There are two commonly used Multiple Object Tracking (MOT) approaches for fish tracking: Joint Detection and Embedding (JDE) and Separate Detection and Embedding (SDE). The JDE approach performs detection and tracking within a single network, providing better real-time performance but with moderate tracking accuracy. In contrast, our work focuses on ornamental fish tracking in aquarium settings, where challenges such as mirror images and dynamic occlusions require specialized mirror removal and adaptive filtering techniques. Unlike general JDE-based trackers, our approach integrates domain-specific heuristics tailored to aquatic environments to maintain identity consistency and reduce tracking errors.
On the other hand, the SDE approach executes the detector and tracker separately, feeding the detector’s results into the tracker. This method offers high tracking accuracy but suffers from poor real-time performance. In short, JDE prioritizes speed, while SDE prioritizes accuracy. In JDE-based research, Weiran Li et al. [26] introduced CMFTNet, a joint method-based multi-fish tracking system for aquaculture. They integrated deformable convolution into the network backbone to enhance contextual feature extraction and distinguish background information. They also addressed challenges of fish overlap and significant changes in fish posture. According to their experimental results on the OptMFT dataset, it delivers good performance in MOTA and IDF1 metrics. However, in scenarios with significant occlusion, there are more frequent changes in identification (ID switches), which leads to reduced tracking accuracy. Given the focus of our research on accuracy and the need to address the issue of frequent occlusions, JDE-based research is not appropriate for our study. To mitigate such issues, Yaoqi Hu et al. [27] enhanced the JDE framework by introducing an Occlusion Prediction Module (OPM) and an Occlusion-Aware Association Module (OAAM). The OPM estimates occlusion states to guide the consistency learning of visual embeddings, while the OAAM produces distinct embeddings for occluded and unoccluded detections. This dual-embedding strategy enhances robustness during occlusions. Experimental evaluations confirm improved performance in both occluded and non-occluded tracking scenarios. In SDE-based research, Xianyi Zhai et al. [28] proposed an improved method combining GN-YOLOv5 and StrongSORT for aquaculture applications. They enhanced the YOLOv5 detector with an attention mechanism module and integrated GhostNetV2 to improve feature extraction capabilities and computational speed. Additionally, they incorporated Generalized Intersection over Union (GIoU) into the StrongSORT tracking algorithm to enhance multi-fish tracking performance.
Despite the attention given to fish tracking, existing studies usually neglect crucial challenges encountered in real-world aquarium environments, such as the mirror effect from transparent materials and occlusion issues. In addition, most experiments were conducted in simplified environments, not fully capturing the complexities of realistic scenarios, as shown in Figure 1. Table 1 summarizes these conventional methods. Therefore, in this work, we aim to address mirror reflections and occlusion problems, enabling accurate and reliable multi-fish tracking. In addition, by conducting experiments in more realistic settings, as detailed in Section 4, we ensure its practical applicability.

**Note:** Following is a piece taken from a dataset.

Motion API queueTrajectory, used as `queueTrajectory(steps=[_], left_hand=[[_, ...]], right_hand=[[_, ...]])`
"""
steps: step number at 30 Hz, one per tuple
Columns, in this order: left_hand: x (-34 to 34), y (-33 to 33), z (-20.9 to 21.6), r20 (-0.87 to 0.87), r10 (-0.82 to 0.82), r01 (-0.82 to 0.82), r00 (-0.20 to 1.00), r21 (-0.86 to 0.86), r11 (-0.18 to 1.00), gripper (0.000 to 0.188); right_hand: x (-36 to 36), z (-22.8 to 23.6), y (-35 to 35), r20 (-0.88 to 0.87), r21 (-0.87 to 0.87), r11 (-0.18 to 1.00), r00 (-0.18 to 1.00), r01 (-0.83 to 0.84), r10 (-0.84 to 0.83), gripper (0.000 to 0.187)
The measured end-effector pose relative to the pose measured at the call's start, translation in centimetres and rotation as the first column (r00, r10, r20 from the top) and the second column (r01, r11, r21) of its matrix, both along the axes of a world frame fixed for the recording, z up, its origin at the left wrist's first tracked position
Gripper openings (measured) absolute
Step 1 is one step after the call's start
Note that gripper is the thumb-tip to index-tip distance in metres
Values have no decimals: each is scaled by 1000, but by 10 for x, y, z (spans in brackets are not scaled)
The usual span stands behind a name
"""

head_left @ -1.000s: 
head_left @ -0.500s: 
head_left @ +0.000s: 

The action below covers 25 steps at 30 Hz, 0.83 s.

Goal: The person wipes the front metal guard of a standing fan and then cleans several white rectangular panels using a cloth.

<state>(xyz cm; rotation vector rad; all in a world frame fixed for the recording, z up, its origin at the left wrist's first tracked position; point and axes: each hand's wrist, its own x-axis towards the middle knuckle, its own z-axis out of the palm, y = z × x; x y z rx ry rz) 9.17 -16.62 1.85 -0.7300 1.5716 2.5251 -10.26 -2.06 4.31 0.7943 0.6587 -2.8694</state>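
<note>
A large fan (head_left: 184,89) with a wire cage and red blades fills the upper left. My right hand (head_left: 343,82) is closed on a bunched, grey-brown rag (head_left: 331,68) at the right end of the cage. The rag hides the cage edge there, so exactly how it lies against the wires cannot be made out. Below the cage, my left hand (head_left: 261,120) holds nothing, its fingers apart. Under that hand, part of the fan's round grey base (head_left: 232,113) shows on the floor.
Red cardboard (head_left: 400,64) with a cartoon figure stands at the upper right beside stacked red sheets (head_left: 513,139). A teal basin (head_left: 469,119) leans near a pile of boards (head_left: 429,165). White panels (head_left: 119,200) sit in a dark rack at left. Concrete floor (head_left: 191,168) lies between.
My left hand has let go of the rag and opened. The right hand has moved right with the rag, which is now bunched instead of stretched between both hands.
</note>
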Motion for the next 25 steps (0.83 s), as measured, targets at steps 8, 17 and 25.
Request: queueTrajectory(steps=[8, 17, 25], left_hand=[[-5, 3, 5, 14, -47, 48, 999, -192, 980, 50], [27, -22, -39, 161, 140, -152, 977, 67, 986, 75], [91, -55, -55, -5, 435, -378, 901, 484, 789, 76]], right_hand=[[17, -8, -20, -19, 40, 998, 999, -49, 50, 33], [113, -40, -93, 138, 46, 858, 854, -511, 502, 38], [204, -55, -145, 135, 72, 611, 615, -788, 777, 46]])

3. System Design and Implementation

This section details the FITS, an ornamental fish tracking system designed to overcome mirror image interference. It starts with the design requirement and system architecture, followed by the fish detection algorithm. The detection algorithm covers model selection, a technique for handling bounding box overlap, and a crucial mirror removal step. Finally, it presents a fish tracking algorithm to follow individual fish.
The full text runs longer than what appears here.